Riforma PA. Ecco gli emendamenti delle Regioni. Dirigenti medici in pensione entro i 65 anni
L'emendamento all'articolo 1 proposto dalle Regioni elimina la possibilità del riferimento alla legge 183/2010 che consentiva ai medici di restare in servizio fino a 70 anni. Si richiede poi di estendere a tutta la dirigenza pubblica la possibilità di risoluzione unilaterale del rapporto di lavoro. Niente limiti per il turn over per favorire il ricambio generazionale. IL TESTO DEGLI EMENDAMENTI
11 LUG - "Il limite massimo di età per il collocamento a riposo dei dirigenti medici e del ruolo sanitario del Servizio sanitario nazionale, ivi compresi i responsabili di struttura complessa, è stabilito al compimento del sessantacinquesimo anno di età, fatta salva, la rideterminazione dei requisiti di accesso al pensionamento come disciplinata dall’articolo 24, commi 10 e 12, del decreto legge 6 dicembre 2011, n. 201, convertito, con modificazioni, dalla legge 22 dicembre 2011, n. 214 e successive modificazioni”. Così le Regioni, nel pacchetto di emendamenti al Dl 90 sulla riforma della PA (sul quale è stato dato parere favorevole), chiedono di sostituire l'art. 15 nonies comma 1 del decreto legislativo 30 dicembre 1992, n. 502. L'intento è quello di correggere le previsioni sui pensionamenti eliminando la possibilità del riferimento alla legge 183/2010 che consente ai medici di restare in servizio fino a 70 anni.

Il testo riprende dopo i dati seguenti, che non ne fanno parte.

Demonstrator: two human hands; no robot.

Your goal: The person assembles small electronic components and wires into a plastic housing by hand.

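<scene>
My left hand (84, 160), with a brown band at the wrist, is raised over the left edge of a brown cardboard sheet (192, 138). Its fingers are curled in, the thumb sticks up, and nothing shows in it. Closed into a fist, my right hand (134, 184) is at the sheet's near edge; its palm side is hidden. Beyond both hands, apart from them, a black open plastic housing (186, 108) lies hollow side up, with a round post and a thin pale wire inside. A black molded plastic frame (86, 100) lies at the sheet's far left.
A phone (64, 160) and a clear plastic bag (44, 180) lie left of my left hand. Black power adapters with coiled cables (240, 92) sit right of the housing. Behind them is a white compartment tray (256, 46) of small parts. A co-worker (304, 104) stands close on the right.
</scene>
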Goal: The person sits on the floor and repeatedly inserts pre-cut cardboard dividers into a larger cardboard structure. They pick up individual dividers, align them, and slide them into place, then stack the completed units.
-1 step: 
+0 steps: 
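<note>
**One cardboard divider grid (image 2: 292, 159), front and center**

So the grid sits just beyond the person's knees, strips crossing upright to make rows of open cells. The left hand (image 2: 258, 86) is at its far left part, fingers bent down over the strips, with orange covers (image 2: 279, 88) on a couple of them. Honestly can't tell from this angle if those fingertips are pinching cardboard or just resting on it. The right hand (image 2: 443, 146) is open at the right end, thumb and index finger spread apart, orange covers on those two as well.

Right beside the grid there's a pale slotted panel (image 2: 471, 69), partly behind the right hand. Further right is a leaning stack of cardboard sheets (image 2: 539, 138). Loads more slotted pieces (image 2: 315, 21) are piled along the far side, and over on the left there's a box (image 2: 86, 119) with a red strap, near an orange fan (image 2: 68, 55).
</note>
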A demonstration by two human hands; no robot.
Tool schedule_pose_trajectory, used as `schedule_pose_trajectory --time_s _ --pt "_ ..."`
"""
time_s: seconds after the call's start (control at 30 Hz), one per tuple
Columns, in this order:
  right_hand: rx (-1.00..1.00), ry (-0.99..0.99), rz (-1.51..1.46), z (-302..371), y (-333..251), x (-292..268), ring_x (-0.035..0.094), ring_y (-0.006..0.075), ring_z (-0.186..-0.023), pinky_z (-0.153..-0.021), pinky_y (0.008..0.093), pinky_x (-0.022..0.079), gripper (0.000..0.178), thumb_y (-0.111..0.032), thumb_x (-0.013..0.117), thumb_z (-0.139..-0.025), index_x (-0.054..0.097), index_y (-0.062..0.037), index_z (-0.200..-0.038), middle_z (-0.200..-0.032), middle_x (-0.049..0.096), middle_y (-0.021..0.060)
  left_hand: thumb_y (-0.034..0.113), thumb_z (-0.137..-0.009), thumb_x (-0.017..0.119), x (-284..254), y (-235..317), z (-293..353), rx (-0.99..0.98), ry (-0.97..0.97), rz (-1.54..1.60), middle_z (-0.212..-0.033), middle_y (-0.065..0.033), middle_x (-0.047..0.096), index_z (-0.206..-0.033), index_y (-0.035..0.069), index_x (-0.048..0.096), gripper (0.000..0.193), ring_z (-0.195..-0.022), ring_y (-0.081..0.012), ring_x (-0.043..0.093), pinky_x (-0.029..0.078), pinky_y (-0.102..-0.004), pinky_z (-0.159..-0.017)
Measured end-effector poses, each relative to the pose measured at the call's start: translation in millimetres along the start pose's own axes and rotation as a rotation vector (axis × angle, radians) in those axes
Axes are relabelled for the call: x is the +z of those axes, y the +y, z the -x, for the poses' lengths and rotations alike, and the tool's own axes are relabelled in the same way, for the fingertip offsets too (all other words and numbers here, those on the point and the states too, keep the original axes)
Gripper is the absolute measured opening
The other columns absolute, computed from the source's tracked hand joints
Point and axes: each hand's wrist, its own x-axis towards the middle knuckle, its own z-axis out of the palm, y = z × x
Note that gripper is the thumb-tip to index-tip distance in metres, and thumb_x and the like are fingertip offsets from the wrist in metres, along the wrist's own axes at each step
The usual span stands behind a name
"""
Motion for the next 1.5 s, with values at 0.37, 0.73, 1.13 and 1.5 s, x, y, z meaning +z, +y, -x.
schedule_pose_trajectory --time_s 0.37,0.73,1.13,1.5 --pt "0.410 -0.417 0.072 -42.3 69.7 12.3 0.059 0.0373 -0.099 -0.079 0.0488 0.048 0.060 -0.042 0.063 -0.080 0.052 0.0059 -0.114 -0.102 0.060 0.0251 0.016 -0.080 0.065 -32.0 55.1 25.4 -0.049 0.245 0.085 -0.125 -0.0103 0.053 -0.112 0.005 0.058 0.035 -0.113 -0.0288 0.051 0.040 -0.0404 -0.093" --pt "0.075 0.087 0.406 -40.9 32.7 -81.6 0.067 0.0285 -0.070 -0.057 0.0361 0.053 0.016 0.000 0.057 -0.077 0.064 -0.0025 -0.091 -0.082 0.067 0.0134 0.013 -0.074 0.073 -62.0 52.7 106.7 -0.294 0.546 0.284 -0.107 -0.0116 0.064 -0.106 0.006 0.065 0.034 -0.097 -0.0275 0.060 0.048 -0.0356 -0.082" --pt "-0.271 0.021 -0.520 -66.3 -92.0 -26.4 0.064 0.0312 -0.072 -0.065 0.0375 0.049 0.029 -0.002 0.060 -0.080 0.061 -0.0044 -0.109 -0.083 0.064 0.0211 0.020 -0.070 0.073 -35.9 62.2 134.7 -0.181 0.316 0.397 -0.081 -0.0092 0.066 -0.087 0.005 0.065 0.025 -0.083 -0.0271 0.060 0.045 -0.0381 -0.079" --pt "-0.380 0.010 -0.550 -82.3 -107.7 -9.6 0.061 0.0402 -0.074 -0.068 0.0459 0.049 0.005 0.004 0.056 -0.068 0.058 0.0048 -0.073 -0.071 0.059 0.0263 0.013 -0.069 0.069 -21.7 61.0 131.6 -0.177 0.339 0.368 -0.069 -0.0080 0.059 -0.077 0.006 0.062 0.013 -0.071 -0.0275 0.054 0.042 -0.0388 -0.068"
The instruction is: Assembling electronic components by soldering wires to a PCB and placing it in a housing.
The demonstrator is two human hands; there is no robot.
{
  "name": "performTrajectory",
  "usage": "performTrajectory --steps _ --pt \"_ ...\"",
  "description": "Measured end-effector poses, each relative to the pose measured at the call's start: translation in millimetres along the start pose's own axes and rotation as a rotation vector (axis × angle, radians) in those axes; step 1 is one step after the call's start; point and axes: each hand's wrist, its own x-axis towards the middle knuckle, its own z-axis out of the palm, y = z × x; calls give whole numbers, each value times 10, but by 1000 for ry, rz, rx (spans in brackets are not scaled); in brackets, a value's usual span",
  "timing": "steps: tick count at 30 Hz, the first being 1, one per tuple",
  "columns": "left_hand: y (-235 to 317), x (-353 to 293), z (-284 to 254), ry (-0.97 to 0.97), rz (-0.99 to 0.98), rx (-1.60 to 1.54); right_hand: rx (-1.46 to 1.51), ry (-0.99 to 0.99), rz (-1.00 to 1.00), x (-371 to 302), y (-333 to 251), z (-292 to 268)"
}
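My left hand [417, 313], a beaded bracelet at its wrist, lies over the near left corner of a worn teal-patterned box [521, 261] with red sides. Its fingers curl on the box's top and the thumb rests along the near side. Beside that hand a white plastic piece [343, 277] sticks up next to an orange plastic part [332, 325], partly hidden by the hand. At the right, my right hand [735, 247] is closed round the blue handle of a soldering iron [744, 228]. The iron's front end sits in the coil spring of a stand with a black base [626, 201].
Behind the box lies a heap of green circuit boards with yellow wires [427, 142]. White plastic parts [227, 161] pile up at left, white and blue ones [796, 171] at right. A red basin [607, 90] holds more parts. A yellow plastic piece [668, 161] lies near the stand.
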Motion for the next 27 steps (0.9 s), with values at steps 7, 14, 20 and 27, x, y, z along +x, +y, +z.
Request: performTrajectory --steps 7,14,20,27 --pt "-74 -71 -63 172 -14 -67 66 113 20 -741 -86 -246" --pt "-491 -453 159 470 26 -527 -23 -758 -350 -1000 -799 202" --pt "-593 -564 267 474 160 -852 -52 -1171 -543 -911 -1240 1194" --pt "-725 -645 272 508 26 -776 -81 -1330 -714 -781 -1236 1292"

Questa la motivazione fornita dalle Regioni: "L’abrogazione delle norme in materia di trattenimento in servizio è incompleta: manca infatti il riferimento all’art. 15 nonies del D.Lgs. 30.12.1992, n. 502, modificato dall’art. 22 comma 1 della L. 4.11.2010, n. 183. Si tratta dello specifico trattenimento in servizio dei dirigenti medici e del ruolo sanitario del SSN, compresi i responsabili di struttura complessa, che possono restare in servizio, a domanda, al maturare del quarantesimo anno di servizio effettivo, ossia al netto delle ricongiunzioni, fino a un massimo di settanta anni di età oltre il sessantacinquesimo".

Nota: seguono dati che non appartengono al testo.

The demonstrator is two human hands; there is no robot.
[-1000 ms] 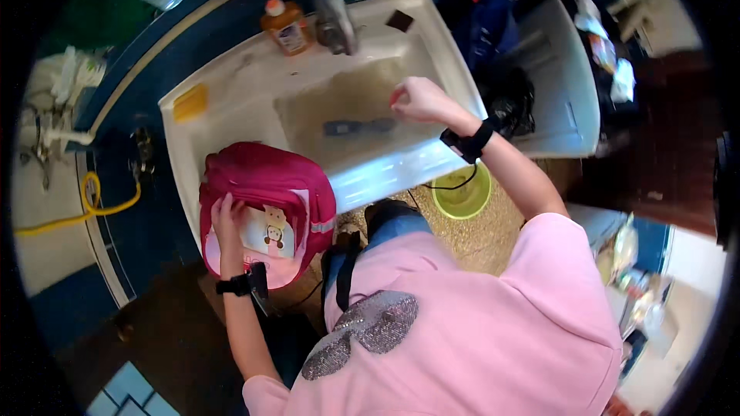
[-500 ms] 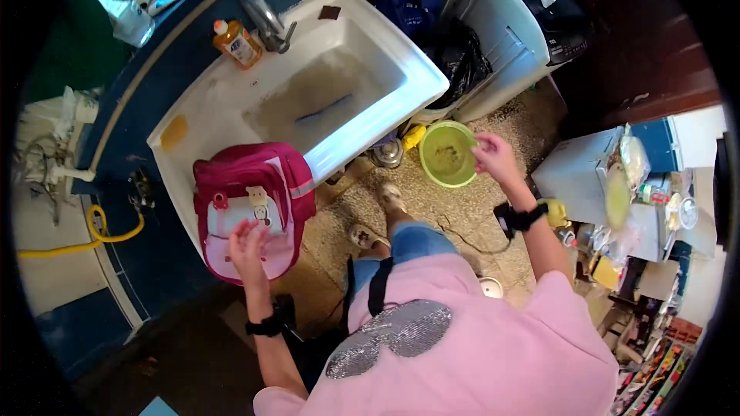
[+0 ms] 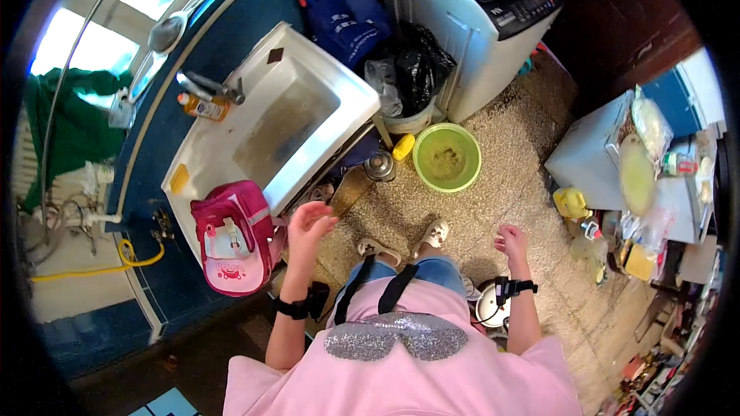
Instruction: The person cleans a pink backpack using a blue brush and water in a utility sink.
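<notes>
My left hand [image 3: 310,229] hovers just right of a pink backpack [image 3: 233,277], its fingers apart and holding nothing. The backpack rests upright on the near left end of a white sink [image 3: 185,160] and has small charms on its front. Out over the floor, my right hand [image 3: 512,243] is loosely curled and empty, fingers slightly apart. A green basin [image 3: 472,156] with murky water at its bottom stands on the floor, ahead and left of that hand.
An orange soap bottle [image 3: 206,109] stands by the tap [image 3: 233,91]. Behind the basin are a bin with a black bag [image 3: 422,62] and a washing machine [image 3: 455,31]. Boxes [image 3: 582,162] and a yellow jug [image 3: 569,202] line the right side.
My left hand has come away from the backpack's front to its right side. The right hand has drawn back from the basin toward me. My view has shifted to the right.
</notes>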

Restando all'articolo 1, al comma 5 troviamo la richiesta di estendere a tutta la dirigenza pubblica la possibilità di risoluzione unilaterale del rapporto di lavoro. "Non si comprende per quale ragione nell’identificare il personale al quale si applica la risoluzione unilaterale si sia fatto riferimento ai dirigenti medici responsabili di struttura complessa - si legge nella motivazione -. La norma si applica a tutti i dirigenti delle amministrazioni pubbliche di cui all’art. 1 comma 2 del D.Lgs. 165/2001, compresi di dirigenti del ruolo sanitario del Ssn".
Passando all'articolo 3 si chiede di sopprimere le parole "per un arco temporale non superiore ai 3 anni", così da eliminare i limiti per il turn over, in modo di favorire il ricambio generazionale, in un’ottica di semplificazione e di
flessibilità applicativa delle regole del turn over e dei vincoli economico–finanziari.

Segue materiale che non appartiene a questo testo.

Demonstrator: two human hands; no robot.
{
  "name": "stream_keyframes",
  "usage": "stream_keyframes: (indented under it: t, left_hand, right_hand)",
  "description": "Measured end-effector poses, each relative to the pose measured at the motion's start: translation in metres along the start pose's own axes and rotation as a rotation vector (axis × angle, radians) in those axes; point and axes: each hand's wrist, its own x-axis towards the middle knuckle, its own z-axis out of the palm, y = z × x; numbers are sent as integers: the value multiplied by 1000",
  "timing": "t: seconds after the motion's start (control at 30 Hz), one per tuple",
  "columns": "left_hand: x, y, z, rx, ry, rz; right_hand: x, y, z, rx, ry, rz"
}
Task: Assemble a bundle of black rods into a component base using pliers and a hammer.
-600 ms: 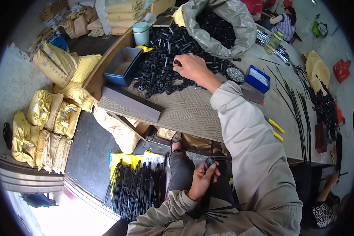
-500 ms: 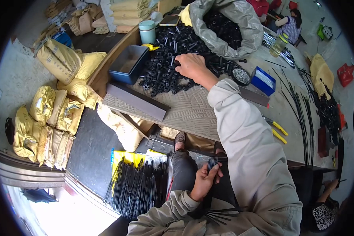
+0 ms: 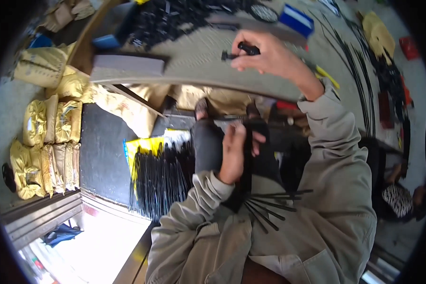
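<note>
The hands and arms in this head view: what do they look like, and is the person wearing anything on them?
Both hands are bare, without gloves: the left hand and the right hand. Both arms are covered to the wrist by the long, loose sleeves of a khaki-grey jacket, creased, with plain cuffs. No watch or rings are visible.

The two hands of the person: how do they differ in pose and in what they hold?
The right hand is raised over the grey work table, pinching a small black plastic piece in its fingers. The left hand stays low at the lap, gripping a bundle of thin black rods. Both come from grey-beige sleeves.
</note>
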Motion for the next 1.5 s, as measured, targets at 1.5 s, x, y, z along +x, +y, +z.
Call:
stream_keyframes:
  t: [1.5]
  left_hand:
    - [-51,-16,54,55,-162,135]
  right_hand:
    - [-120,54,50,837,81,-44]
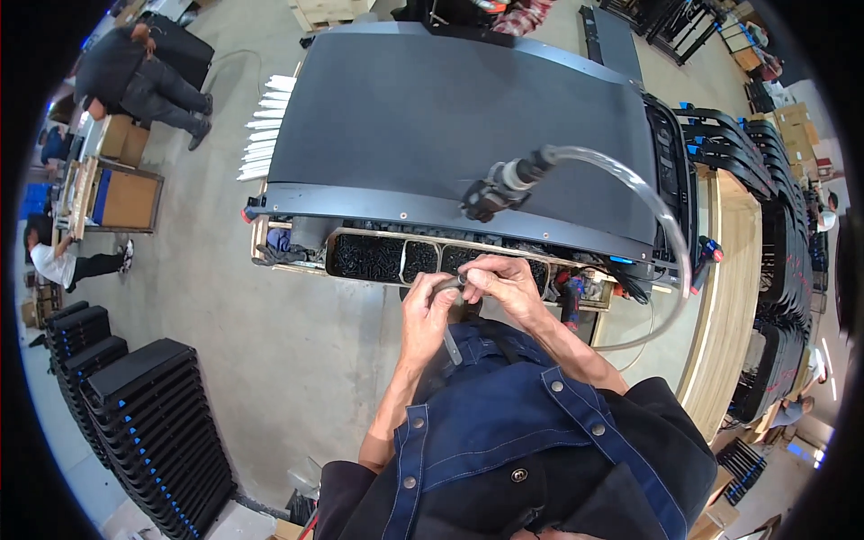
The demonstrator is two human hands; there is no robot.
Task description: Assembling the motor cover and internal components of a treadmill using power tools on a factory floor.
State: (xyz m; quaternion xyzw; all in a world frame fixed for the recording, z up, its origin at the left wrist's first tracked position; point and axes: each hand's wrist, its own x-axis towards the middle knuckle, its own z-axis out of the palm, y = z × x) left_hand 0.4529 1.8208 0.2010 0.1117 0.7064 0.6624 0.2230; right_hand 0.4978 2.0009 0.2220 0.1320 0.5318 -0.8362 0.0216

Sulla mobilità obbligatoria, all'articolo 4, si spiega come "ai fini della mobilità interna alle pubbliche amministrazioni di cui all'articolo 1, comma 2 le sedi collocate ad una distanza non superiore ai cinquanta chilometri costituiscono medesima
unità produttiva ai sensi dell'articolo 2103 del codice civile". In questo caso le Regioni spiegano che la modifica normativa è volta ad assicurare "migliore agibilità giuridica e quindi, concreta applicabilità alle misure di flessibilizzazione delle procedure di mobilità del personale pubblico, nel rispetto dell’autonomia degli enti e favorendo il miglior utilizzo, all’interno degli enti, della mobilità territoriale".
Infine, all'articolo 6, si chiarisce che, riguardo il divieto di incarichi dirigenziali a soggetti in quiescenza, "i soggetti in quiescenza ai quali è stato conferito un incarico dirigenziale prima dell’entrata in vigore del D.L. 90/2014, continuano ad operare, sino alla scadenza dell’incarico, anche se, nel frattempo abbiano raggiunto il limite di età ordinamentale".